Assignment: Nothing in the listing should differ in your copy; retype it all exactly.

Dataset extract:
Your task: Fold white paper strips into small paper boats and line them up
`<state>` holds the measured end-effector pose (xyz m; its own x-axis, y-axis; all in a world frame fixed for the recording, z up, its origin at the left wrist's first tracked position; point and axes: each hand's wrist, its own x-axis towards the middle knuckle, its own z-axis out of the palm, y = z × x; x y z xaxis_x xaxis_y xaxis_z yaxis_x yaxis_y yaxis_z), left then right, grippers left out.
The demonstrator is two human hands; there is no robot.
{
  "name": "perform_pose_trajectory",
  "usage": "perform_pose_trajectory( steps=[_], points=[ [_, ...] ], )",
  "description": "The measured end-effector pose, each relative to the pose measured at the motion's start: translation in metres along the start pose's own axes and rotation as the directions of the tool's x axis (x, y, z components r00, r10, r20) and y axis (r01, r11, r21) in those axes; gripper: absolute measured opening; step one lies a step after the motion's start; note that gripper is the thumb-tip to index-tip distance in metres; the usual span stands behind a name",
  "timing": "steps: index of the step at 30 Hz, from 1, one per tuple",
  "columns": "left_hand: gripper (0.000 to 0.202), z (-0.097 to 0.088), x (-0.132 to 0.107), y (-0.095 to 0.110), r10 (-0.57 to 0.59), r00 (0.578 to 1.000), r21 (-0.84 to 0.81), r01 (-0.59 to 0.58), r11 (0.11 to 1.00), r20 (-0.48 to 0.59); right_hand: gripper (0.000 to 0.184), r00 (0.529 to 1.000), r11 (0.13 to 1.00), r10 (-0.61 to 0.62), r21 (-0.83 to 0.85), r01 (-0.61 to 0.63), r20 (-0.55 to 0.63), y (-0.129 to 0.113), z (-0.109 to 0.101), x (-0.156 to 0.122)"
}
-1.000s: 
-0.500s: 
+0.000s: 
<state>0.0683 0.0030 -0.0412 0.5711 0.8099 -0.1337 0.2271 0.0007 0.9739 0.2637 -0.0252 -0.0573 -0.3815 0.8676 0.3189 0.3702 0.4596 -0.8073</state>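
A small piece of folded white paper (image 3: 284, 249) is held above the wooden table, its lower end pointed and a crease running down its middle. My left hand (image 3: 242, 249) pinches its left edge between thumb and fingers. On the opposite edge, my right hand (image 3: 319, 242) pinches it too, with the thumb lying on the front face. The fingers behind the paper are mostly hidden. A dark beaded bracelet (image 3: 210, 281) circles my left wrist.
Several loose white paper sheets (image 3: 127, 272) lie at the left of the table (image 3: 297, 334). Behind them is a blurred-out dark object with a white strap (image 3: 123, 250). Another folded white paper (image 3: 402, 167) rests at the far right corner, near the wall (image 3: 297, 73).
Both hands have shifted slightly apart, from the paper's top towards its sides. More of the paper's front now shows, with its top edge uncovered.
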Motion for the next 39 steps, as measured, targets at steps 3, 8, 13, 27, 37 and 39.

Exercise solution:
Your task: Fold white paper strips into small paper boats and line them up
`<state>` holds the measured end-effector pose (xyz m; its own x-axis, y-axis; all in a world frame fixed for the recording, z up, its origin at the left wrist's first tracked position; point and axes: each hand's wrist, its own x-axis towards the middle knuckle, its own z-axis out of the palm, y = z × x; x y z xaxis_x xaxis_y xaxis_z yaxis_x yaxis_y yaxis_z), left then right, grippers left out.
The demonstrator is two human hands; there is no robot.
{
  "name": "perform_pose_trajectory",
  "usage": "perform_pose_trajectory( steps=[_], points=[ [_, ...] ], )",
  "description": "The measured end-effector pose, each relative to the pose measured at the motion's start: translation in metres along the start pose's own axes and rotation as the directions of the tool's x axis (x, y, z components r00, r10, r20) and y axis (r01, r11, r21) in those axes; gripper: absolute measured opening; step one lies a step after the motion's start; note that gripper is the thumb-tip to index-tip distance in metres; the usual span stands behind a name",
  "timing": "steps: index of the step at 30 Hz, from 1, one per tuple",
  "columns": "left_hand: gripper (0.000 to 0.202), z (-0.097 to 0.088), x (-0.132 to 0.107), y (-0.095 to 0.110), r10 (-0.57 to 0.59), r00 (0.578 to 1.000), r21 (-0.84 to 0.81), r01 (-0.59 to 0.58), r11 (0.11 to 1.00), r20 (-0.48 to 0.59); right_hand: gripper (0.000 to 0.184), r00 (0.529 to 1.000), r11 (0.13 to 1.00), r10 (-0.61 to 0.62), r21 (-0.83 to 0.85), r01 (-0.61 to 0.63), r20 (-0.55 to 0.63), y (-0.129 to 0.113), z (-0.109 to 0.101), x (-0.156 to 0.122)"
}
-1.000s: 
-0.500s: 
+0.000s: 
<state>0.0683 0.0030 -0.0412 0.5711 0.8099 -0.1337 0.2271 0.0007 0.9739 0.2637 -0.0252 -0.0573 -0.3815 0.8676 0.3189 0.3702 0.4596 -0.8073</state>
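A small piece of folded white paper (image 3: 284, 249) is held above the wooden table, its lower end pointed and a crease running down its middle. My left hand (image 3: 242, 249) pinches its left edge between thumb and fingers. On the opposite edge, my right hand (image 3: 319, 242) pinches it too, with the thumb lying on the front face. The fingers behind the paper are mostly hidden. A dark beaded bracelet (image 3: 210, 281) circles my left wrist.
Several loose white paper sheets (image 3: 127, 272) lie at the left of the table (image 3: 297, 334). Behind them is a blurred-out dark object with a white strap (image 3: 123, 250). Another folded white paper (image 3: 402, 167) rests at the far right corner, near the wall (image 3: 297, 73).
Both hands have shifted slightly apart, from the paper's top towards its sides. More of the paper's front now shows, with its top edge uncovered.
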Motion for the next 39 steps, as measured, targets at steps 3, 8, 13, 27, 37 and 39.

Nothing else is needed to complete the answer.